A complete answer lists every line of the material where the string "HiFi" occurs.

(PROVIDED INFORMATION)
========
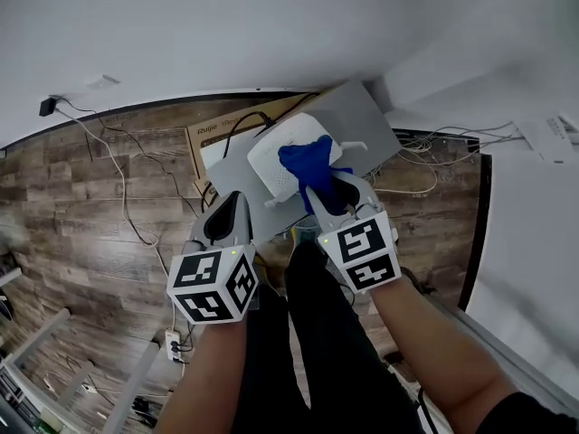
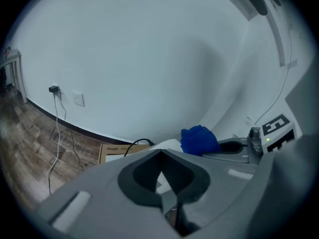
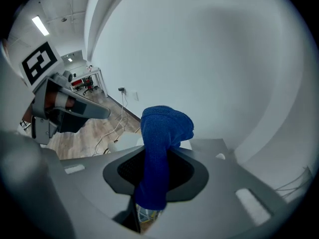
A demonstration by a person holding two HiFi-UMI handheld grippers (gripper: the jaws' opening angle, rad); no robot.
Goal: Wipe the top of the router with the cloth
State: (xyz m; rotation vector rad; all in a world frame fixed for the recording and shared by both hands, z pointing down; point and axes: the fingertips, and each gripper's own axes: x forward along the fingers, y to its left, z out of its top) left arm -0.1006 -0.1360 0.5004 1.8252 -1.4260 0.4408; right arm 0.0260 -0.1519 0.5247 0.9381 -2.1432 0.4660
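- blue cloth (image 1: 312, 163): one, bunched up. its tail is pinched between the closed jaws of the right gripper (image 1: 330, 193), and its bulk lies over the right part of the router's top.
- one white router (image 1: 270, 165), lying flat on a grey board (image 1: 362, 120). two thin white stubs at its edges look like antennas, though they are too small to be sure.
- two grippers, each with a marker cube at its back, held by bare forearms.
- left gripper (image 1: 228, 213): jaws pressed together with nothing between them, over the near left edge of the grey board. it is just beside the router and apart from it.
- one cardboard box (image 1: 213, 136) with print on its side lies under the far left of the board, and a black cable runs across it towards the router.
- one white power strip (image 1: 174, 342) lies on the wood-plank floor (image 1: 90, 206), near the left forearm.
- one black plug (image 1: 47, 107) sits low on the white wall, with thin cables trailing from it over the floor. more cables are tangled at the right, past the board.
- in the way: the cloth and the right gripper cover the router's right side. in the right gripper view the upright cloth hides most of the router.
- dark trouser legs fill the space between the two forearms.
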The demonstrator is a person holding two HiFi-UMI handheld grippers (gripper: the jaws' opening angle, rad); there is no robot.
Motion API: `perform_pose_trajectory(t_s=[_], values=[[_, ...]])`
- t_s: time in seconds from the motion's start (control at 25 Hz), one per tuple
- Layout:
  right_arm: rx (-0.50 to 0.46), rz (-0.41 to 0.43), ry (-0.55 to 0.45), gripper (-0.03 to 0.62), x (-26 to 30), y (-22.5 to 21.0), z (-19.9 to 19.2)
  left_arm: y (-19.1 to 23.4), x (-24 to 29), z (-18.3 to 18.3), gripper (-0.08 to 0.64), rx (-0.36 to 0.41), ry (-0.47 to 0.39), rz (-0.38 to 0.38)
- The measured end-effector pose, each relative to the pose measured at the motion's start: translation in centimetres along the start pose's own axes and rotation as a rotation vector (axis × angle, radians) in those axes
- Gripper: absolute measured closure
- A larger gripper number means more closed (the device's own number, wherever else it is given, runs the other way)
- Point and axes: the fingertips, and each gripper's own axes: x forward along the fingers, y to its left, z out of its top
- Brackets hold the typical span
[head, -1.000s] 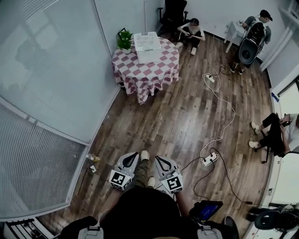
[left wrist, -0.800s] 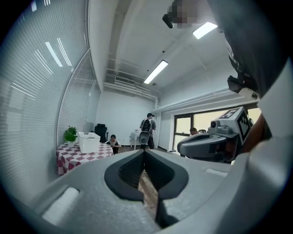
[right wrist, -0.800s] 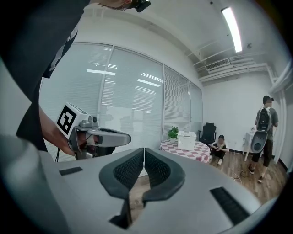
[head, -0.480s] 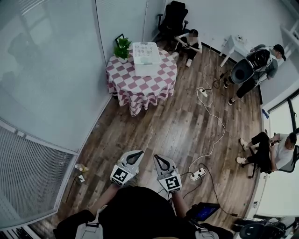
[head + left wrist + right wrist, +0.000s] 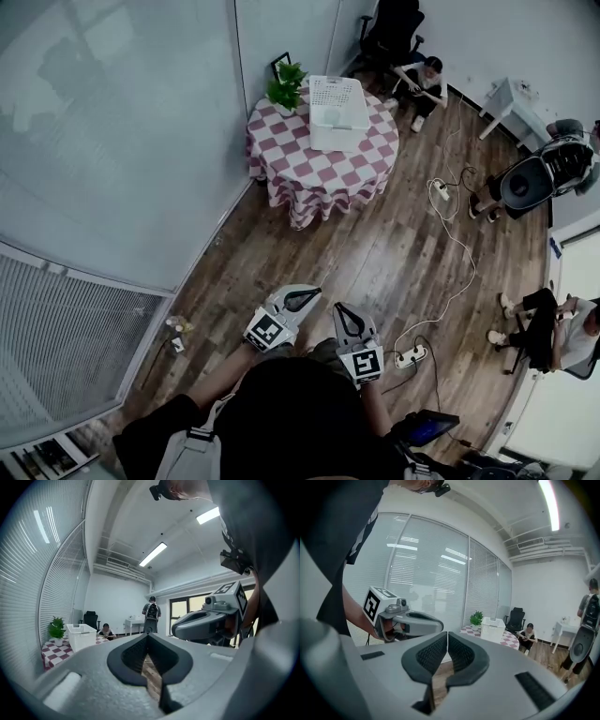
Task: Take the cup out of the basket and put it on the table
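Note:
The white basket (image 5: 337,100) stands on a round table (image 5: 309,164) with a red-and-white checked cloth, far across the room. No cup shows; the basket's inside is hidden from here. My left gripper (image 5: 304,298) and right gripper (image 5: 344,317) are held side by side at waist height, well short of the table, both shut and empty. In the left gripper view, the left gripper (image 5: 148,637) has its pads together, with the basket (image 5: 81,635) small at the left. In the right gripper view, the right gripper (image 5: 447,635) is also shut, and the basket (image 5: 493,629) lies ahead.
A potted plant (image 5: 284,89) sits on the table beside the basket. A cable and power strip (image 5: 412,356) lie on the wood floor. A person sits on the floor (image 5: 424,80) behind the table. Another, wearing a backpack (image 5: 539,178), stands at right. A glass wall (image 5: 112,141) runs along the left.
The view has swung, so the table now lies further right and slightly nearer. Both grippers moved up and right in the picture, still shut. The person with the backpack walked along the right side.

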Motion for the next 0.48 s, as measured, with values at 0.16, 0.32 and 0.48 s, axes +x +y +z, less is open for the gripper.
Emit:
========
(RESULT OF THE TASK)
A demonstration by a person holding two HiFi-UMI handheld grippers (gripper: the jaws' opening angle, rad); no robot.
The demonstrator is a person holding two HiFi-UMI handheld grippers (gripper: the jaws' opening angle, rad); there is no robot.

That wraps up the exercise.